## DATA TO PROCESS
__________

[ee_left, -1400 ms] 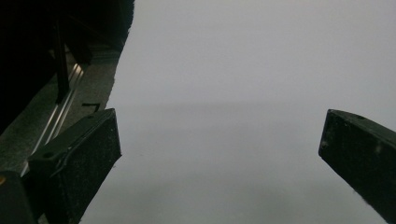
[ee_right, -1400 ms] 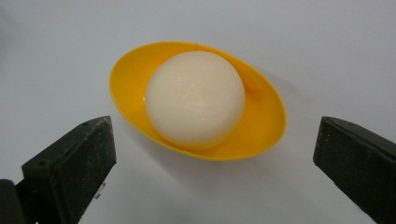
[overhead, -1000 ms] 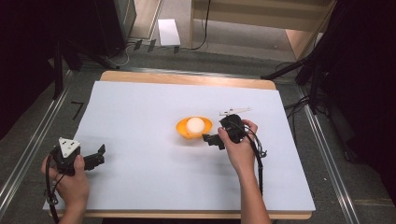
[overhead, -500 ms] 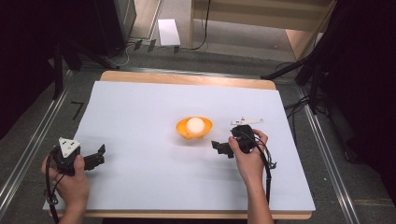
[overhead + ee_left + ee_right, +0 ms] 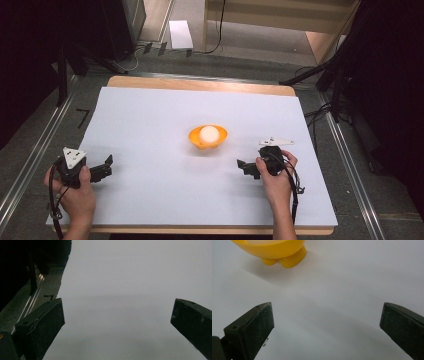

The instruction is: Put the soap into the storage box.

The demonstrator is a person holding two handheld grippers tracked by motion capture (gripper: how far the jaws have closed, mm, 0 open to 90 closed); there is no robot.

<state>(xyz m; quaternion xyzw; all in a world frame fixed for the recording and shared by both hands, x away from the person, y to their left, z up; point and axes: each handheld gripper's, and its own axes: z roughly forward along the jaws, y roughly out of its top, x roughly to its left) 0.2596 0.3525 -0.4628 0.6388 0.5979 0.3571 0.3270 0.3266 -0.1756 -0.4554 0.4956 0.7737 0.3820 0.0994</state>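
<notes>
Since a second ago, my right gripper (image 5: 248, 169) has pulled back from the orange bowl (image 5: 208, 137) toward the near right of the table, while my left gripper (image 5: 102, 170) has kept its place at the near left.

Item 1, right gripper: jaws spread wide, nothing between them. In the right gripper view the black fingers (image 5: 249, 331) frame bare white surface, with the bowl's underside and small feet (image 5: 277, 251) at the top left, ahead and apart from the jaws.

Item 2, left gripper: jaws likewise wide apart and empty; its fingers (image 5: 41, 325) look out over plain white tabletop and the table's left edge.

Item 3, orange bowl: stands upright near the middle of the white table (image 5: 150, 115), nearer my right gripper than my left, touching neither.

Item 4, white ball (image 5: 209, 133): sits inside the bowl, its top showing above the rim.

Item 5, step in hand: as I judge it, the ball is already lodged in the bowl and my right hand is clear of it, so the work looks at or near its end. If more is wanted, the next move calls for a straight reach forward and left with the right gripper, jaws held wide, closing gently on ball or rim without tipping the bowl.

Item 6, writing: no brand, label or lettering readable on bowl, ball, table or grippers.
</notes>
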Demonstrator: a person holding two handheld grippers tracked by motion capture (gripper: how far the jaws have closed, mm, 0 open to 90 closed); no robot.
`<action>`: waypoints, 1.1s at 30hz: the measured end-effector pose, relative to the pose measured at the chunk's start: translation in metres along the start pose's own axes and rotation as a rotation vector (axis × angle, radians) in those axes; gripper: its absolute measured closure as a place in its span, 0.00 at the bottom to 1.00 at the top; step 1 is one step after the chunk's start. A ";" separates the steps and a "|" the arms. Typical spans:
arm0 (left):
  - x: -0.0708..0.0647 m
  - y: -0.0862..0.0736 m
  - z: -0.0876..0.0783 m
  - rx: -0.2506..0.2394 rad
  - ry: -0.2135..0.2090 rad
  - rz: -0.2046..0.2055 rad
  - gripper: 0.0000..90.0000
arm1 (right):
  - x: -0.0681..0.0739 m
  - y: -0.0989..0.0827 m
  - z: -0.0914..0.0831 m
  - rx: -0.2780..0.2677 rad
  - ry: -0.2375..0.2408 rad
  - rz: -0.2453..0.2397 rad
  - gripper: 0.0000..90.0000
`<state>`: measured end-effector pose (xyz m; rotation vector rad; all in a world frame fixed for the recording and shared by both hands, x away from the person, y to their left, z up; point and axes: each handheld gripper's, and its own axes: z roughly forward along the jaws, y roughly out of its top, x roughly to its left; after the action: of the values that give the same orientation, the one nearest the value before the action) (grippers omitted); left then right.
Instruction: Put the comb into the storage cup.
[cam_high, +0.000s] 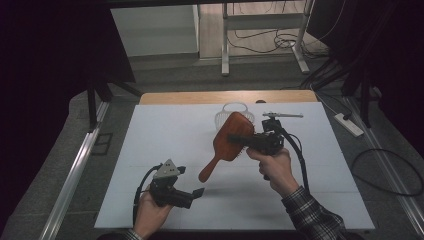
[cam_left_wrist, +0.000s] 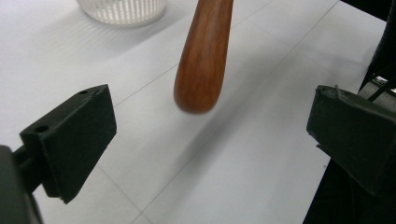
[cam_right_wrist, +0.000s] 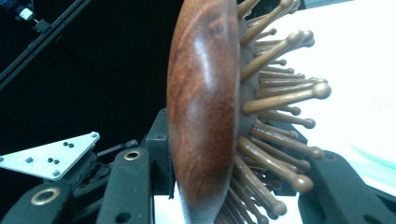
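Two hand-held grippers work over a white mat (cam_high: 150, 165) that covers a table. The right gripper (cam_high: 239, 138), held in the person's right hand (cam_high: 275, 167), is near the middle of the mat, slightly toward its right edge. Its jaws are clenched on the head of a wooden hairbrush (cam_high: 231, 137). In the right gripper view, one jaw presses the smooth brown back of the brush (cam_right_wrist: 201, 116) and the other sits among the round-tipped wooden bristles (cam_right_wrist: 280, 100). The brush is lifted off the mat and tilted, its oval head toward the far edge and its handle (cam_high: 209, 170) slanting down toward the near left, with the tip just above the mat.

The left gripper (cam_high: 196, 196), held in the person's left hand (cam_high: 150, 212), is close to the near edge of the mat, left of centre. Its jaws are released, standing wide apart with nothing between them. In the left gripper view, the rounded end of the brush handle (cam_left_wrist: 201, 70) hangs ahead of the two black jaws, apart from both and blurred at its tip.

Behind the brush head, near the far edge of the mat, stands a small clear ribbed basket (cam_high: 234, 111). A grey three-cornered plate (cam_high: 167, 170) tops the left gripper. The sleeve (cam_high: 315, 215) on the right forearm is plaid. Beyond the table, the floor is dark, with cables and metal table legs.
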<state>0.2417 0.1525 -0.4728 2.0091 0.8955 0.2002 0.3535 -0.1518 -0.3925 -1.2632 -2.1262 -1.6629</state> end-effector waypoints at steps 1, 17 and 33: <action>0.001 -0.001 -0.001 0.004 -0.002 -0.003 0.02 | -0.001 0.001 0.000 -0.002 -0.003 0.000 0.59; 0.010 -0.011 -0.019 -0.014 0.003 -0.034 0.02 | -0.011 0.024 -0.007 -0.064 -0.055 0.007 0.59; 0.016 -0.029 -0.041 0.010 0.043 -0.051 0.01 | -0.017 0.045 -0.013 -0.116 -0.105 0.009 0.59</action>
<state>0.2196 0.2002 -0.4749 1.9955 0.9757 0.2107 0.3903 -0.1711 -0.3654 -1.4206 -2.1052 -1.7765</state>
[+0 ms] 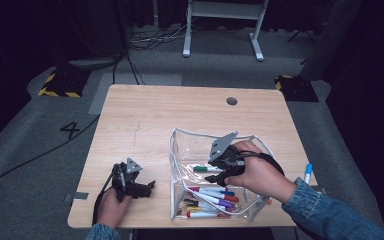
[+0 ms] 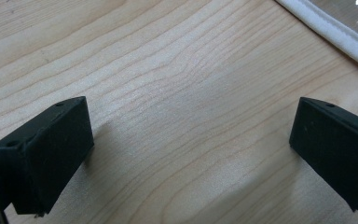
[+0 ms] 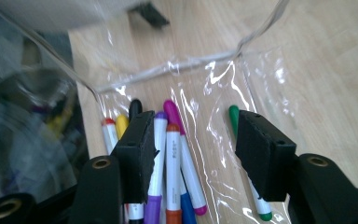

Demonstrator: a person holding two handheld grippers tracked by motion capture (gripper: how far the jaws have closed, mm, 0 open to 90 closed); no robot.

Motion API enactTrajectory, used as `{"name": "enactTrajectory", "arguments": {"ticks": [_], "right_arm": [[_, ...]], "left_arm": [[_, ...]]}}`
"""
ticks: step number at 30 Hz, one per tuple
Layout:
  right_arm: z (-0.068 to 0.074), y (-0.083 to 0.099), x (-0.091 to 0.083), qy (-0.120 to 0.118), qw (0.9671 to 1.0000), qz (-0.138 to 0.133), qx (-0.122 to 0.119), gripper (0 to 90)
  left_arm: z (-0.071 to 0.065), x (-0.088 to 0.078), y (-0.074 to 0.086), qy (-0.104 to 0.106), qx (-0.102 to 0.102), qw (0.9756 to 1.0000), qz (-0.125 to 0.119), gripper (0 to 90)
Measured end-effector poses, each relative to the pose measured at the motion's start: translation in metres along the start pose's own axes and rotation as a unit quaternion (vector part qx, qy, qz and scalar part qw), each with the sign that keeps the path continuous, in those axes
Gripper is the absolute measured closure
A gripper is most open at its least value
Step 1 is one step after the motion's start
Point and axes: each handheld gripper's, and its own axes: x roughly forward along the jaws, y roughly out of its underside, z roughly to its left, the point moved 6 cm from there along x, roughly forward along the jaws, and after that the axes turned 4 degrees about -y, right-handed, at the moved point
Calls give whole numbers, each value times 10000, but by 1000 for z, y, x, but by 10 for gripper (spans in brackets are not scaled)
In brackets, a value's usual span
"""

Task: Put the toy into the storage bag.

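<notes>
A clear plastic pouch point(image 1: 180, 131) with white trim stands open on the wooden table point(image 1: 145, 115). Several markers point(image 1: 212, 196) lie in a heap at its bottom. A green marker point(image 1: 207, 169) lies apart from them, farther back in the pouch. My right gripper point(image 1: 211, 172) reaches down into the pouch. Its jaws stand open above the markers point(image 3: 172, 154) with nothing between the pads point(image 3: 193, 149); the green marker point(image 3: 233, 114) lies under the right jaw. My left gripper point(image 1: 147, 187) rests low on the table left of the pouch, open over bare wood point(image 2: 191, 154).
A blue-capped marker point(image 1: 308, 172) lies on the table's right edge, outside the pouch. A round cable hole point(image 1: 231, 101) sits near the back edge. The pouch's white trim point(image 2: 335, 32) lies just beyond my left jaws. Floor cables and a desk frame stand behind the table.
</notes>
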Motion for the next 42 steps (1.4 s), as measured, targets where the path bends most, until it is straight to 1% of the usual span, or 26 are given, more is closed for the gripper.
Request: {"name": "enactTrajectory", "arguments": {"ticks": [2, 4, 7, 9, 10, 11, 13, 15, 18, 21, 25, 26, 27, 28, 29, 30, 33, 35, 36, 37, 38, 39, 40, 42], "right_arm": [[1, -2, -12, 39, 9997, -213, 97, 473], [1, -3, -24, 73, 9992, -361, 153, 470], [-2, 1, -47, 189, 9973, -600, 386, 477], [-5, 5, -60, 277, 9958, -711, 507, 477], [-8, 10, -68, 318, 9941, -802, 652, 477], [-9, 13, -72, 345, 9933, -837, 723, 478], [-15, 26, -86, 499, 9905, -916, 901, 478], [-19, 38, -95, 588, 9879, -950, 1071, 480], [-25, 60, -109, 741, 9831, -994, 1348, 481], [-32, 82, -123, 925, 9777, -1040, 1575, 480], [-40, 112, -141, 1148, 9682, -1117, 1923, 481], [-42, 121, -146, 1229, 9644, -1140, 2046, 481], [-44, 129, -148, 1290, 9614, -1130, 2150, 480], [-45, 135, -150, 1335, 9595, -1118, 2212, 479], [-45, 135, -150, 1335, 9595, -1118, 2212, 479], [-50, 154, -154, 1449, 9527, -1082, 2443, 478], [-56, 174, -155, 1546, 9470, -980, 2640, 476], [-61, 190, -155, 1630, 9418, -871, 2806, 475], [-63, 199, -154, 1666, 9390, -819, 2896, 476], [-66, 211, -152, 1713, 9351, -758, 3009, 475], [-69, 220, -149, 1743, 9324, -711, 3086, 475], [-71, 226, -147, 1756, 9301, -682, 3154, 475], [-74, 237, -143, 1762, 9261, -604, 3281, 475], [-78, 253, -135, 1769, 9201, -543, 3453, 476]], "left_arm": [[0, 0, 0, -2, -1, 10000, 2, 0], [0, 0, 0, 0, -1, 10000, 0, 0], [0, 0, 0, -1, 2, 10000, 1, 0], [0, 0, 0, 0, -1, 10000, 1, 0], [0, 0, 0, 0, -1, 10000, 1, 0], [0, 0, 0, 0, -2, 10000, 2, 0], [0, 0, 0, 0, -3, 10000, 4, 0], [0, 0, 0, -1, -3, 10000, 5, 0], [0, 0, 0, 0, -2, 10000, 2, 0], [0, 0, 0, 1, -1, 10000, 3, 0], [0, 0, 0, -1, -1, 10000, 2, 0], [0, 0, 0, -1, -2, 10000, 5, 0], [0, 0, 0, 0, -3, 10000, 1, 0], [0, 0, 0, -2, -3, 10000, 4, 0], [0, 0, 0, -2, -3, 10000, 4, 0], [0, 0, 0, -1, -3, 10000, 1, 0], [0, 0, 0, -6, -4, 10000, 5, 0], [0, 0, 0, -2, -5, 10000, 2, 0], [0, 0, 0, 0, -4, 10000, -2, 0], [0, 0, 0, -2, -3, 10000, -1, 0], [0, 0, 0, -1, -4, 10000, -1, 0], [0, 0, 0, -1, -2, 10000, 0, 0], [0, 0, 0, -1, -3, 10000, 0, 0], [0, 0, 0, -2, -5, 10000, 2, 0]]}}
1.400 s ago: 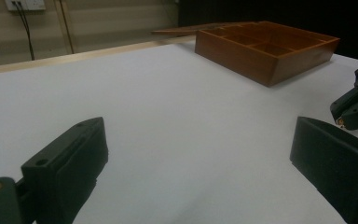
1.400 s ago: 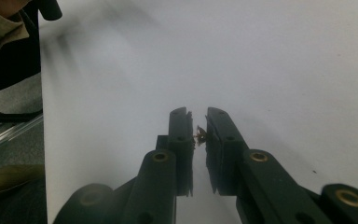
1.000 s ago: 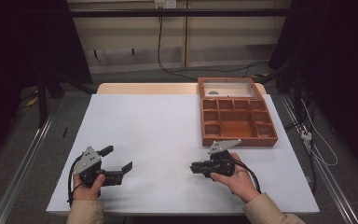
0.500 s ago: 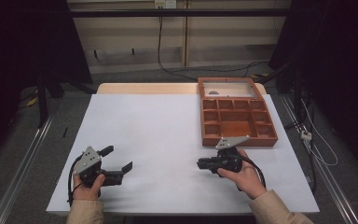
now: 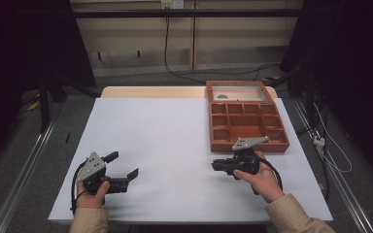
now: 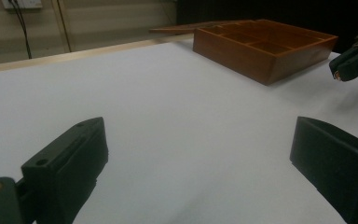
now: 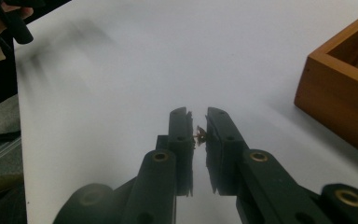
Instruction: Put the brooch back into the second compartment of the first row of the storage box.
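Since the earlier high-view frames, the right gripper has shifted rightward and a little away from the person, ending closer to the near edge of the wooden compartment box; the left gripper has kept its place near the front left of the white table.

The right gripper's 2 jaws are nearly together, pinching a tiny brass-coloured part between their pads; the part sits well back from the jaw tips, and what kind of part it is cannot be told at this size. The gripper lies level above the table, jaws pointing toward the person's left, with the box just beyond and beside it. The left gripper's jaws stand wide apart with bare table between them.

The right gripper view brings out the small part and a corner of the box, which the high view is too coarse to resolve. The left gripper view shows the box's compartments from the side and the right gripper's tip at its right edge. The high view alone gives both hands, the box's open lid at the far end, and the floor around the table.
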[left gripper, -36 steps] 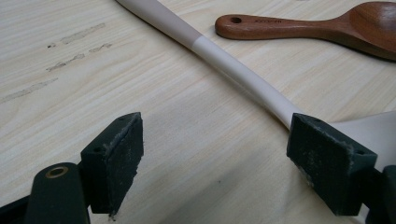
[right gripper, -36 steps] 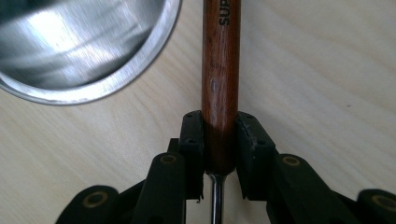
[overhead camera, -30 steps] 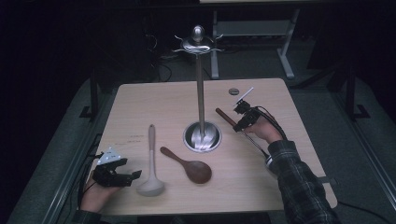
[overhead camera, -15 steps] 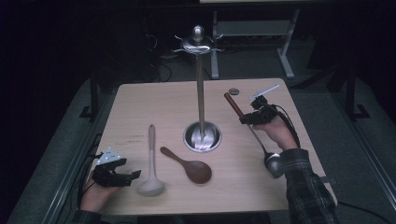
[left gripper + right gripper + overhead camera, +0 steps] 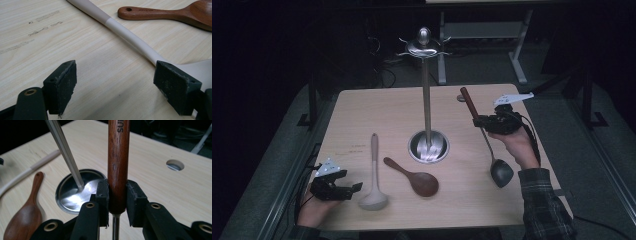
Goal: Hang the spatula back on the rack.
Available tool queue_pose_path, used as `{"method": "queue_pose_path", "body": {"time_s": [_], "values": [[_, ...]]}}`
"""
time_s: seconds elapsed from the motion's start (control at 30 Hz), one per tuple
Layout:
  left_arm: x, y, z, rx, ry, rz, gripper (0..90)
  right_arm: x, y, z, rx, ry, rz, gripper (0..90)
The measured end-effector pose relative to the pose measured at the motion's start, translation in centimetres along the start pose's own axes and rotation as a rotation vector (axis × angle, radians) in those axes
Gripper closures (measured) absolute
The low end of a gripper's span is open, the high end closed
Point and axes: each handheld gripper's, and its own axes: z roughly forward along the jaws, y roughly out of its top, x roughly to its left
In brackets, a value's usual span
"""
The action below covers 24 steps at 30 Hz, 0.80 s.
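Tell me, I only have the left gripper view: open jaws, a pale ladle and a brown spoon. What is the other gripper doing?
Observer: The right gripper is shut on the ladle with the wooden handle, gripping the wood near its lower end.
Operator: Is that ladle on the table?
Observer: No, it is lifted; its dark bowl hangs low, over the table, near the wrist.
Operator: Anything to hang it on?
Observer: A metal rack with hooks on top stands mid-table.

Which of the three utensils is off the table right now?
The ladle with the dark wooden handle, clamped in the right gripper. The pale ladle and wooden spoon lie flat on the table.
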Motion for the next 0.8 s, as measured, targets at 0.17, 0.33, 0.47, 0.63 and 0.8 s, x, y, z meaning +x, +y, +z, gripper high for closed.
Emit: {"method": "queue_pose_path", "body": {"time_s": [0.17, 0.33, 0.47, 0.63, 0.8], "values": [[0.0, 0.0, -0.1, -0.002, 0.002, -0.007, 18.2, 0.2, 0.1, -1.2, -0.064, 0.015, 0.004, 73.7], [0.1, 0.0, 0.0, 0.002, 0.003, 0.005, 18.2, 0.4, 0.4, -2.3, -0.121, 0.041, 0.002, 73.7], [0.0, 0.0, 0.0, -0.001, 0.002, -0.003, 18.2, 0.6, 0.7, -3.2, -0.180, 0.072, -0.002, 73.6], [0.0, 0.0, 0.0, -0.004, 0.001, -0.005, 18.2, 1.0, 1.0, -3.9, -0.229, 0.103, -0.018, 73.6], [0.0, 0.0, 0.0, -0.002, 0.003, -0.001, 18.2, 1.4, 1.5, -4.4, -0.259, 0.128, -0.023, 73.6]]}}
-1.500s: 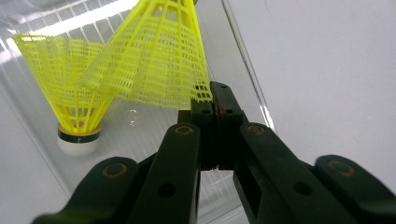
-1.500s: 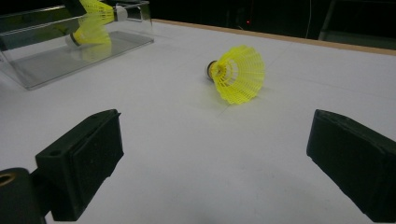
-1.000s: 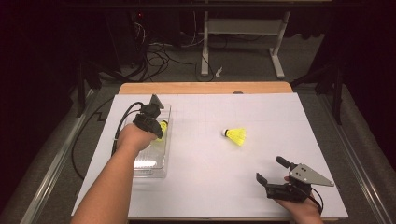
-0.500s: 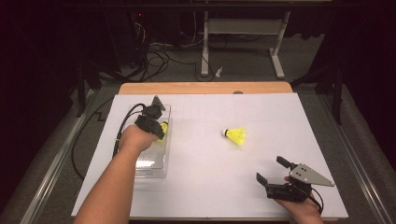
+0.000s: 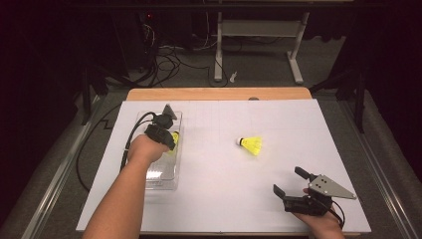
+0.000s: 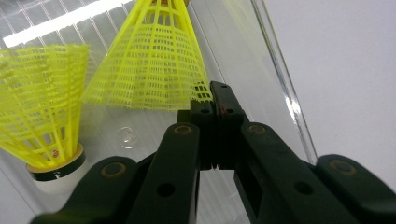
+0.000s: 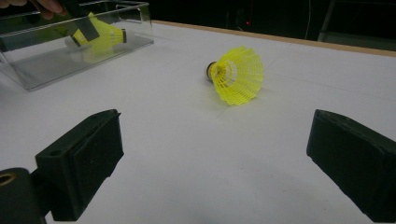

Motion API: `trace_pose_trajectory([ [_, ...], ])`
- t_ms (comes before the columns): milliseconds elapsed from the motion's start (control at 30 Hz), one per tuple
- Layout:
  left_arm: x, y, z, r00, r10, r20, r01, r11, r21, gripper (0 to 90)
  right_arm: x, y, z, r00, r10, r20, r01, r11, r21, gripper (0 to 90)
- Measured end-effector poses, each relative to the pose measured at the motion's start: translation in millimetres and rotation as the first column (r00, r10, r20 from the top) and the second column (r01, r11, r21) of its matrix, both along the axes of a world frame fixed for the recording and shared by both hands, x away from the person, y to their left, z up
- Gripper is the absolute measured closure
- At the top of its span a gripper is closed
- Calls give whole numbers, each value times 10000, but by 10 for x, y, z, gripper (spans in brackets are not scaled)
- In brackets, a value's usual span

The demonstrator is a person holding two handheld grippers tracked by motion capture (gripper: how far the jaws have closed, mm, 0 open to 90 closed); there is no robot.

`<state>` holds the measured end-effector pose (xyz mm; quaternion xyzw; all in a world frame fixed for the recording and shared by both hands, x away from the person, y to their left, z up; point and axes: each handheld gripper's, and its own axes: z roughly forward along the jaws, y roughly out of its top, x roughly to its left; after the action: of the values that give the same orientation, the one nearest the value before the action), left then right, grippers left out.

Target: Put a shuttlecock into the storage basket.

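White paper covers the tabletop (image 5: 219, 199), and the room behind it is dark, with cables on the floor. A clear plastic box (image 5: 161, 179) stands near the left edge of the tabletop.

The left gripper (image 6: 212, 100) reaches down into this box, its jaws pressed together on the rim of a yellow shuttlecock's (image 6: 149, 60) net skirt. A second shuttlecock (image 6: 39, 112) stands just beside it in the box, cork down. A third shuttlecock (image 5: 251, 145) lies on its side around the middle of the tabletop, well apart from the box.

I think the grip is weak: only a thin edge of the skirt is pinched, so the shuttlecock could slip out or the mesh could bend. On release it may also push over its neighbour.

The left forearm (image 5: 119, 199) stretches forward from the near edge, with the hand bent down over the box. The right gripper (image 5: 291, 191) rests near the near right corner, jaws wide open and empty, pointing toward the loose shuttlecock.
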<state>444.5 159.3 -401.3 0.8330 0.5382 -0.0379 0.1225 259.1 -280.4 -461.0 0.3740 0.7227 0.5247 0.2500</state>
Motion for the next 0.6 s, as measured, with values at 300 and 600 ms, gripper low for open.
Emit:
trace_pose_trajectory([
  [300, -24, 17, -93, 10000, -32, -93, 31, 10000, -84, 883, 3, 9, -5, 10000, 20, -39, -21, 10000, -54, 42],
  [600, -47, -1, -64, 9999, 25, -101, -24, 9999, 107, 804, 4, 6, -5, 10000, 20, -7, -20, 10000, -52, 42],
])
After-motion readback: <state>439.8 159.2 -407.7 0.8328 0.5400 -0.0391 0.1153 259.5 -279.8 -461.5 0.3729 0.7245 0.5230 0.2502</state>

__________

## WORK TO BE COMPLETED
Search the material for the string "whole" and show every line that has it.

## WRITTEN RESPONSE
Calls give whole numbers, each value times 10000, but by 1000 for z, y, x, but by 10 for gripper (spans in brackets are not scaled)
- Calls give whole numbers, each value times 10000, but by 10 for x, y, z, gripper (spans in brackets are not scaled)

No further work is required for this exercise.